Instructions for the task:
Down to the last line, reproduce the data below exactly.

Dataset extract:
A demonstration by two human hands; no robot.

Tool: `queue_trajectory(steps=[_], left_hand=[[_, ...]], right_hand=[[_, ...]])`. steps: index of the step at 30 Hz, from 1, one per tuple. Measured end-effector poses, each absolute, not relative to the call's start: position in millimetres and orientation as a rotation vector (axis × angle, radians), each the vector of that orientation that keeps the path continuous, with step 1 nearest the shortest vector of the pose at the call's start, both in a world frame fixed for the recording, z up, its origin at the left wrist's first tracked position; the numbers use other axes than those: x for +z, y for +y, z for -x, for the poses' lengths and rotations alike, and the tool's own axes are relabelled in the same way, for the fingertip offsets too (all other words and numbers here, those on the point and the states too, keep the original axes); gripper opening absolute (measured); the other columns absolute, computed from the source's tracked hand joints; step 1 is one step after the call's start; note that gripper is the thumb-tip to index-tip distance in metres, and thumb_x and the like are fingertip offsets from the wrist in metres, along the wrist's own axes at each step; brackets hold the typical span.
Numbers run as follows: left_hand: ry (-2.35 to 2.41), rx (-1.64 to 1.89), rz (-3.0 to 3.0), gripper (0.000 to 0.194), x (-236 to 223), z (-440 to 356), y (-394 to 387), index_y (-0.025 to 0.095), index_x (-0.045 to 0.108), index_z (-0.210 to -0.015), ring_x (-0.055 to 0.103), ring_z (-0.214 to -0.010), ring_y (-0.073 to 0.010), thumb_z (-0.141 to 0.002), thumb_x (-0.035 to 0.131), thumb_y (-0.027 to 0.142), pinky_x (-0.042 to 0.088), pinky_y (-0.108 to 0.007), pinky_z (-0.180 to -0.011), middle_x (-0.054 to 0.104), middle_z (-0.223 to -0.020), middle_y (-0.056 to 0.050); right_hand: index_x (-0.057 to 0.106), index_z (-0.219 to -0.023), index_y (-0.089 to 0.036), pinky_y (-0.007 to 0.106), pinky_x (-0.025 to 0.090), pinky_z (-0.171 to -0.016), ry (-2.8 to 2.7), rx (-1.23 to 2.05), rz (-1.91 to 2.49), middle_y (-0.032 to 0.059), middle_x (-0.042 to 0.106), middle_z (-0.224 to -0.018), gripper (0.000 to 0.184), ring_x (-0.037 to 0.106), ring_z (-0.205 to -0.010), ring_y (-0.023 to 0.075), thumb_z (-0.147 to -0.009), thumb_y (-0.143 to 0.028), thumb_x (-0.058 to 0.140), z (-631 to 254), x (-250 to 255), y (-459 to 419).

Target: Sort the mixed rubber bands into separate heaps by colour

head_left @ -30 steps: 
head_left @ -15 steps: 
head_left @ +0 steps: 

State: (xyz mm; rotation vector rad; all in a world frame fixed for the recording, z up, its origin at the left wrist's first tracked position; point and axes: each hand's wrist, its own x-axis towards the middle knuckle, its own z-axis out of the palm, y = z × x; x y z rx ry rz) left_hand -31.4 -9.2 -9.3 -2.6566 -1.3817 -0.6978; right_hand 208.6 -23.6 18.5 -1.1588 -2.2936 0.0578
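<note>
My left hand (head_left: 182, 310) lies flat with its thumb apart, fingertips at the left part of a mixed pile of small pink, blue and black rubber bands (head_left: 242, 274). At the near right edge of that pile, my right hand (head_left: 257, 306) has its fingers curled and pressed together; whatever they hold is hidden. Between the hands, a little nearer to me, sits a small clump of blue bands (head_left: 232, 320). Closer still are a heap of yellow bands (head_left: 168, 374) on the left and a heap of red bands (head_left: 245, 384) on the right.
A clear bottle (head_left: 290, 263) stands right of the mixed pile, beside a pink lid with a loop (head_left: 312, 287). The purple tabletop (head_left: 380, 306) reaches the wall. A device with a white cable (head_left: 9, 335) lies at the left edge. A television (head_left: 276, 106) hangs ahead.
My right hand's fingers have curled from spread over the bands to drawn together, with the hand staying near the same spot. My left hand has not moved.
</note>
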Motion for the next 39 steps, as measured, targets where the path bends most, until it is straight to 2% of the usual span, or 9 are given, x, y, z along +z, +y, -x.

Finished task:
A demonstration by two human hands; no robot.

Tool: `queue_trajectory(steps=[_], left_hand=[[_, ...]], right_hand=[[_, ...]])`. steps: index of the step at 30 Hz, from 1, one per tuple. Measured end-effector poses, each absolute, not relative to the call's start: position in millimetres and orientation as a rotation vector (axis × angle, radians), each the vector of that orientation that keeps the path continuous, with step 1 nearest the shortest vector of the pose at the call's start, both in a world frame fixed for the recording, z up, its origin at the left wrist's first tracked position; the numbers use other axes than those: x for +z, y for +y, z for -x, for the poses' lengths and rotations alike, and the tool's own axes are relabelled in the same way, for the fingertip offsets too (all other words and numbers here, those on the point and the states too, keep the original axes); gripper opening absolute (measured); the other columns absolute, computed from the source's tracked hand joints; step 1 is one step after the call's start; note that gripper is the thumb-tip to index-tip distance in metres, and thumb_x and the like are fingertip offsets from the wrist in metres, along the wrist's own axes at each step; brackets hold the typical span.
Numbers run as follows: left_hand: ry (-2.35 to 2.41), rx (-1.64 to 1.89), rz (-3.0 to 3.0), gripper (0.000 to 0.194), x (-236 to 223), z (-440 to 356), y (-394 to 387), index_y (-0.025 to 0.095), index_x (-0.045 to 0.108), index_z (-0.210 to -0.015), ring_x (-0.055 to 0.103), ring_z (-0.214 to -0.010), ring_y (-0.073 to 0.010), thumb_z (-0.141 to 0.002), thumb_x (-0.035 to 0.131), thumb_y (-0.027 to 0.142), pinky_x (-0.042 to 0.088), pinky_y (-0.108 to 0.007), pinky_z (-0.180 to -0.011), middle_x (-0.054 to 0.104), middle_z (-0.223 to -0.020), middle_y (-0.056 to 0.050); right_hand: index_x (-0.057 to 0.106), index_z (-0.219 to -0.023), index_y (-0.089 to 0.036), pinky_y (-0.007 to 0.106), pinky_x (-0.025 to 0.090), pinky_z (-0.171 to -0.016), ry (-2.8 to 2.7), rx (-1.23 to 2.05), rz (-1.91 to 2.49), middle_y (-0.032 to 0.059), middle_x (-0.042 to 0.106), middle_z (-0.224 to -0.018), gripper (0.000 to 0.184), ring_x (-0.037 to 0.106), ring_z (-0.205 to -0.010), ring_y (-0.023 to 0.075), thumb_z (-0.147 to -0.009), thumb_y (-0.143 to 0.028), thumb_x (-0.058 to 0.140), z (-631 to 254), x (-250 to 255), y (-459 to 419).

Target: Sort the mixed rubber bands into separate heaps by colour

head_left @ -30 steps: 
head_left @ -15 steps: 
head_left @ +0 steps: 

State: (xyz mm; rotation vector rad; all in a world frame fixed for the recording, z up, its origin at the left wrist's first tracked position; point and axes: each hand's wrist, its own x-axis towards the middle knuckle, its own z-axis out of the palm, y = z × x; x y z rx ry rz) left_hand -31.4 -9.2 -9.3 -2.6566 -1.3817 -0.6978; right_hand 208.6 -23.6 18.5 -1.1588 -2.2936 0.0578
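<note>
My left hand (head_left: 182, 310) lies flat with its thumb apart, fingertips at the left part of a mixed pile of small pink, blue and black rubber bands (head_left: 242, 274). At the near right edge of that pile, my right hand (head_left: 257, 306) has its fingers curled and pressed together; whatever they hold is hidden. Between the hands, a little nearer to me, sits a small clump of blue bands (head_left: 232, 320). Closer still are a heap of yellow bands (head_left: 168, 374) on the left and a heap of red bands (head_left: 245, 384) on the right.
A clear bottle (head_left: 290, 263) stands right of the mixed pile, beside a pink lid with a loop (head_left: 312, 287). The purple tabletop (head_left: 380, 306) reaches the wall. A device with a white cable (head_left: 9, 335) lies at the left edge. A television (head_left: 276, 106) hangs ahead.
My right hand's fingers have curled from spread over the bands to drawn together, with the hand staying near the same spot. My left hand has not moved.
</note>
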Motion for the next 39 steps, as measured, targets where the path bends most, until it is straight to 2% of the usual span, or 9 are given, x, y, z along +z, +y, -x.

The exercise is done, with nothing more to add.